Which pollster has a better handle on the results? Methodology varies quite a bit from polling company to polling company, and so do the results. Ipsos-Reid and Ekos, which report large samples taken over three days, consistently report the Conservatives higher and the Liberals lower. Both these pollsters were the first to suggest the NDP might be running even or ahead of the Liberals.

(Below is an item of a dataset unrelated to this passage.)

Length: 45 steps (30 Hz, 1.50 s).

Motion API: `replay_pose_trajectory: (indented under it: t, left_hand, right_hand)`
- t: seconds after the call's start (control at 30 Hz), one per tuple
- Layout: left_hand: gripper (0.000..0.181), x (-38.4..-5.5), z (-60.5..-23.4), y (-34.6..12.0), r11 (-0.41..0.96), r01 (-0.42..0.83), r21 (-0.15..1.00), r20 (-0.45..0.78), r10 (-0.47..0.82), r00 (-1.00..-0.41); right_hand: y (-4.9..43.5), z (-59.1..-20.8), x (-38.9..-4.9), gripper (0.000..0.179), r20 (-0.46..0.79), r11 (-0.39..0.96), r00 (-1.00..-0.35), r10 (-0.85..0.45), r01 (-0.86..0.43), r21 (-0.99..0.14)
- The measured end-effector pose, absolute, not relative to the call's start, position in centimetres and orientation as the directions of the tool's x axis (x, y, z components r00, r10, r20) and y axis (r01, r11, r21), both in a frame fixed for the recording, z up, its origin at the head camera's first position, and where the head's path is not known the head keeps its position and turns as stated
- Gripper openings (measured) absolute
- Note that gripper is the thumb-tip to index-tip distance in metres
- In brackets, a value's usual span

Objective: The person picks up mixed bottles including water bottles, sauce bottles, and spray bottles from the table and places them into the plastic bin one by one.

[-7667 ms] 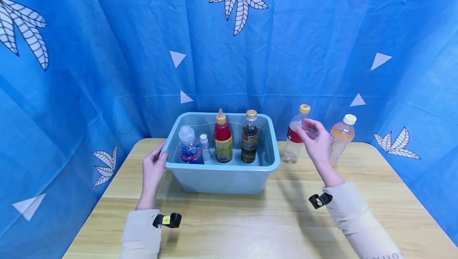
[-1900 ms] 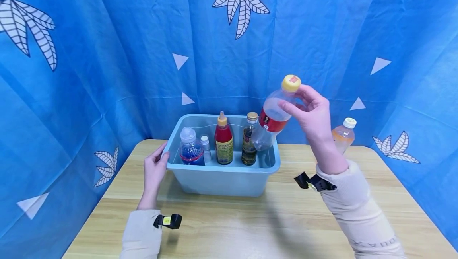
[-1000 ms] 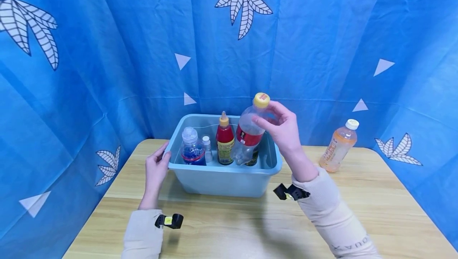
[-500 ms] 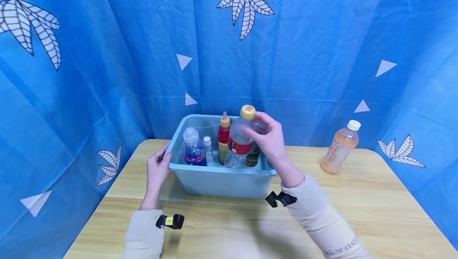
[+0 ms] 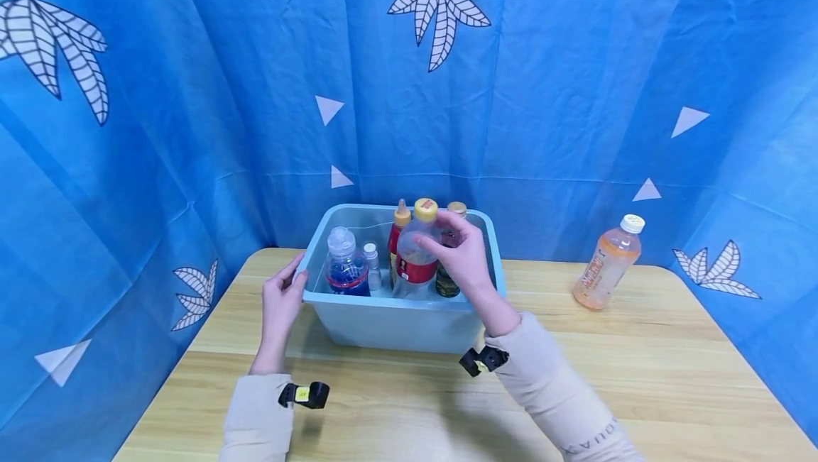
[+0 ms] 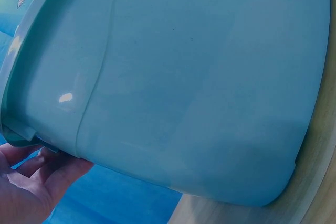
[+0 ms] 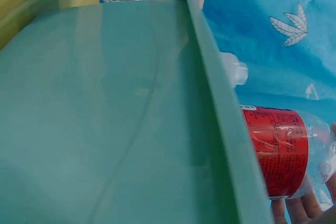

For my money, I like Nanos Research, which uses a smaller "rolling" sample of 400 respondents that is added to a master sample each day to provide new results. Nick Nanos' work, being reported exclusively in this campaign by The Globe and Mail and CTV News, provides voters with a fascinating daily snapshot of the evolution of the campaign. Although Nanos has the Conservatives lower (in the high 30s) and the Liberals a bit higher and ahead of the NDP (high 20s), the trend line is the same. The Tories seem destined to win this campaign. The only question left is by how much.
There were cynics who stated this election would be meaningless because it would not fundamentally change the composition of Parliament. Although it is true a Tory minority of about the same size is one possibility, there appears to be a growing sense that the opposition parties will be forever changed by this election. NDP support is surging, although it is unclear whether it will translate into actual seats. If the NDP does get more voter support, but does not translate that support into actual seats, there is every reason to believe the Conservatives are in for a big day at the polls.
A robust NDP vote would likely lead to a massive collapse of Liberal support and provide Prime Minister Stephen Harper with his majority. This was the scenario that played out in 1997, when former Liberal prime minister Jean Chrétien won a thin majority government with just 39 per cent of the popular vote. The Reform party came in second, in large part by sucking nearly all support away from the Progressive Conservatives, which finished as the fifth party in the 36th Parliament.
Which leaves us with perhaps the only sure thing in this vote: The federal Liberal party as we know it may be waging its last electoral campaign. Liberal Leader Michael Ignatieff has run a pretty good campaign, but voters have not warmed to him and are not tuning in to his platform. The Grits had an early campaign surge and seemed to narrow the gap with the Tories to single digits. That quickly evaporated. If the Ipsos-Reid and Ekos polls are accurately tracking the movement of voters, especially those who may make game-time decisions to change parties, this could very well be the end of the Liberals.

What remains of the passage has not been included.